* EXERCISE PROMPT
Transcribe the stretch of entries below from the line with "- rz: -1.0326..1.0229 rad" through the line with "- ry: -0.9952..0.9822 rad", exactly and with both ends included; leave out all other lines.

* MATERIAL FOR THIS TASK
____
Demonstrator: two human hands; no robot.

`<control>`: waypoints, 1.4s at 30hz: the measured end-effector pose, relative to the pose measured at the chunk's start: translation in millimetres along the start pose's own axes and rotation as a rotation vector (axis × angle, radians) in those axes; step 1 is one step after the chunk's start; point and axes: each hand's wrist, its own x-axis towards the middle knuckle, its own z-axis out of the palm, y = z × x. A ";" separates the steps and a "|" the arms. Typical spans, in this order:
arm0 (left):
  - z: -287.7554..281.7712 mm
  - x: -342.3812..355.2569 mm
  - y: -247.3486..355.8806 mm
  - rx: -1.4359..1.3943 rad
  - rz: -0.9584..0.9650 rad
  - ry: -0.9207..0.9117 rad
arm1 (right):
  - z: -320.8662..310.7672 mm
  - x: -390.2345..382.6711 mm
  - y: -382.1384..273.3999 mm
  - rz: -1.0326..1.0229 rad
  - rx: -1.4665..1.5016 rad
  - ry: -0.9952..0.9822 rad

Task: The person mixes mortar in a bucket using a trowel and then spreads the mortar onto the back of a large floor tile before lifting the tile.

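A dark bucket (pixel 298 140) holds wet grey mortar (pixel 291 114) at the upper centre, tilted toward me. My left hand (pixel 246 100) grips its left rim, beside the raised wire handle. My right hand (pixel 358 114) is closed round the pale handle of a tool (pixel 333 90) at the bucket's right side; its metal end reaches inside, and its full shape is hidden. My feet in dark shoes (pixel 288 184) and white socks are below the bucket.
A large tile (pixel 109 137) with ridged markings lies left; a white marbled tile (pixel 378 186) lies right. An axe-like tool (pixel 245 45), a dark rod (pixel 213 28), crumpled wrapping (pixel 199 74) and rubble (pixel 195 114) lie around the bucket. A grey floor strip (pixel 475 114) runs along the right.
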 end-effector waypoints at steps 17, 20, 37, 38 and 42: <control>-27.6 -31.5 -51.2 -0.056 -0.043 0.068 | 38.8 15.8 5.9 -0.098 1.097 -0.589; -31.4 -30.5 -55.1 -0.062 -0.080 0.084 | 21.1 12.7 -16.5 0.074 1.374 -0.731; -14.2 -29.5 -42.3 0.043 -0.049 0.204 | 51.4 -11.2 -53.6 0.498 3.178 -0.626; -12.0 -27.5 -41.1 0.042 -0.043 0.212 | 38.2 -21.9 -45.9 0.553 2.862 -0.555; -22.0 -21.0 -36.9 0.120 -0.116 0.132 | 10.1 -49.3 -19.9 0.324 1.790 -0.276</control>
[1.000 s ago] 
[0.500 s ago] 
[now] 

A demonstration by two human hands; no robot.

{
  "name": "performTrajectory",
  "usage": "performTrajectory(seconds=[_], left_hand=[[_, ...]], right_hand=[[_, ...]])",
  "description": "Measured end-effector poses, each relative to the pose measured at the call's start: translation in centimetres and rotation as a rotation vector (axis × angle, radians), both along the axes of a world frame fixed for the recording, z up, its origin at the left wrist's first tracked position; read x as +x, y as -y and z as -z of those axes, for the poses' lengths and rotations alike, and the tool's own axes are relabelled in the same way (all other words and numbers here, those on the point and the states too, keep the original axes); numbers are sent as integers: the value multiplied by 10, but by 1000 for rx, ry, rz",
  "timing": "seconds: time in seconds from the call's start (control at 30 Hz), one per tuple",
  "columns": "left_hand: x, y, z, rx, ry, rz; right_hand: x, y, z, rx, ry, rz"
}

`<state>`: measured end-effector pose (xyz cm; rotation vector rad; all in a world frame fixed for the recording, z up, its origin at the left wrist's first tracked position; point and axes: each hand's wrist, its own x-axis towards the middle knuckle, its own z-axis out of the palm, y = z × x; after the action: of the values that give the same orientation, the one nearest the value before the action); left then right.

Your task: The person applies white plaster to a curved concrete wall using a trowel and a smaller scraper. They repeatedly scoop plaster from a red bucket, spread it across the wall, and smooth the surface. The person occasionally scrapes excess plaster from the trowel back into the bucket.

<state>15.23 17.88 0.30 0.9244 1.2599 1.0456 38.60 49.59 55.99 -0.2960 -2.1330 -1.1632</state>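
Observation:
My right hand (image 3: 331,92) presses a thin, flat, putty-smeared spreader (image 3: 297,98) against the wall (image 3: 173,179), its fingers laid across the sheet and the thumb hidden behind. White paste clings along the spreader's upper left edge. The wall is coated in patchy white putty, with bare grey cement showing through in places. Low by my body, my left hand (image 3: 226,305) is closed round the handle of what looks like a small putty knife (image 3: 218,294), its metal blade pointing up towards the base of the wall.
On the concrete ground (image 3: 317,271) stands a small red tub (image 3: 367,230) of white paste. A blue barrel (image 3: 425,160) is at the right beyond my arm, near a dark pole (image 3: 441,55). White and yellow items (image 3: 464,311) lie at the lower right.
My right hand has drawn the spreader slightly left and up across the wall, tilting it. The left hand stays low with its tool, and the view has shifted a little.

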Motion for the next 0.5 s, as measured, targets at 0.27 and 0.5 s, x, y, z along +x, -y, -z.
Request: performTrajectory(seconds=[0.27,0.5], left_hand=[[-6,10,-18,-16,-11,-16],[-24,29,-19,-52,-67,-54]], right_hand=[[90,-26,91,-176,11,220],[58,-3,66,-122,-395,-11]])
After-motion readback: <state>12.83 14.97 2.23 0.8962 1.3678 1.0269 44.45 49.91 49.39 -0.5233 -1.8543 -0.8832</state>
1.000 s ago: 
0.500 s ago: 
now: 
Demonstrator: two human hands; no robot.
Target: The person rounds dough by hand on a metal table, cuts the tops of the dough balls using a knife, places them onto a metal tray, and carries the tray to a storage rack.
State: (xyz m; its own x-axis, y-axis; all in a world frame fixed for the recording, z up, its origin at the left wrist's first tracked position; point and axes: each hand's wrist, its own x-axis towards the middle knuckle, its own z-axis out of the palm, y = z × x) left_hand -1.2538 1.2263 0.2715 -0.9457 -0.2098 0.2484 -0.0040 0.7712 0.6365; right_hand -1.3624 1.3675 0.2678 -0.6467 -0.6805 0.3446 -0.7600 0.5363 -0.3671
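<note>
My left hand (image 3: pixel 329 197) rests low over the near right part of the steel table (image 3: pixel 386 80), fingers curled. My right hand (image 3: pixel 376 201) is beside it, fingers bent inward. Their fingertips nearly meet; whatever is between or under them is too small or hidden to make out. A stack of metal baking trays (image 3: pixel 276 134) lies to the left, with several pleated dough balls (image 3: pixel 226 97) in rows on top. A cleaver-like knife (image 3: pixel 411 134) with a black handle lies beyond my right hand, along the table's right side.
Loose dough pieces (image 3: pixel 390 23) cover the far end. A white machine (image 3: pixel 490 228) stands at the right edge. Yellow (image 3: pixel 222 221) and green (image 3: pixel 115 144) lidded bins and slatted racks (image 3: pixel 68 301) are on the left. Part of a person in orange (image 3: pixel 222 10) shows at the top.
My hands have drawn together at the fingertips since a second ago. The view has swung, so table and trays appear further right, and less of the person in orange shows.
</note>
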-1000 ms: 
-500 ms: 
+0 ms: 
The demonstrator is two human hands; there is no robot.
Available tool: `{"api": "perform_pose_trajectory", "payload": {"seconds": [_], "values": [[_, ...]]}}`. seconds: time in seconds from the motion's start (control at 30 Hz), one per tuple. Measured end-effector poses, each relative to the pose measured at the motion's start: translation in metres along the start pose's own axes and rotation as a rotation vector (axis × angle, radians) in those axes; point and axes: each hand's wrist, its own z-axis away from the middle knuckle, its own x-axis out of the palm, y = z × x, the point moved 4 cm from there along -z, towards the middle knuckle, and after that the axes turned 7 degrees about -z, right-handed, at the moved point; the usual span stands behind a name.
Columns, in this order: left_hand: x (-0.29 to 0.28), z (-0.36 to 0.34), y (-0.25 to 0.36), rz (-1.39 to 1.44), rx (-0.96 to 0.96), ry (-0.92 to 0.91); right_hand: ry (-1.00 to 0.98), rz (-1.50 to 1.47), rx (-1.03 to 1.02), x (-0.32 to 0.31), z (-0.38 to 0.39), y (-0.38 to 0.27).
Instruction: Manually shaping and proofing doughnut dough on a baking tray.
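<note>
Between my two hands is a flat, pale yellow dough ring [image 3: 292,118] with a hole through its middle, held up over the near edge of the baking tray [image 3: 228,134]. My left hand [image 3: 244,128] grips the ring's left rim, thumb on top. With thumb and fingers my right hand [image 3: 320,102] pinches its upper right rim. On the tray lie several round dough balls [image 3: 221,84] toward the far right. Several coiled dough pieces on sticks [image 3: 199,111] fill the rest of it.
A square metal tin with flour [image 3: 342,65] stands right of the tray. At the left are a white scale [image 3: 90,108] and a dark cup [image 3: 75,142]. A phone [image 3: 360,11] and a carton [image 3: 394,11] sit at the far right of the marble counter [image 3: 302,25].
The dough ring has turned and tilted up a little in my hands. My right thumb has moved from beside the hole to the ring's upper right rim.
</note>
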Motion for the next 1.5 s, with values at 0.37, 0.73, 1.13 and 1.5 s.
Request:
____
* EXERCISE SOLUTION
  - rz: -1.0326..1.0229 rad
  - rx: -1.4665..1.5016 rad
  - ry: -0.9952..0.9822 rad

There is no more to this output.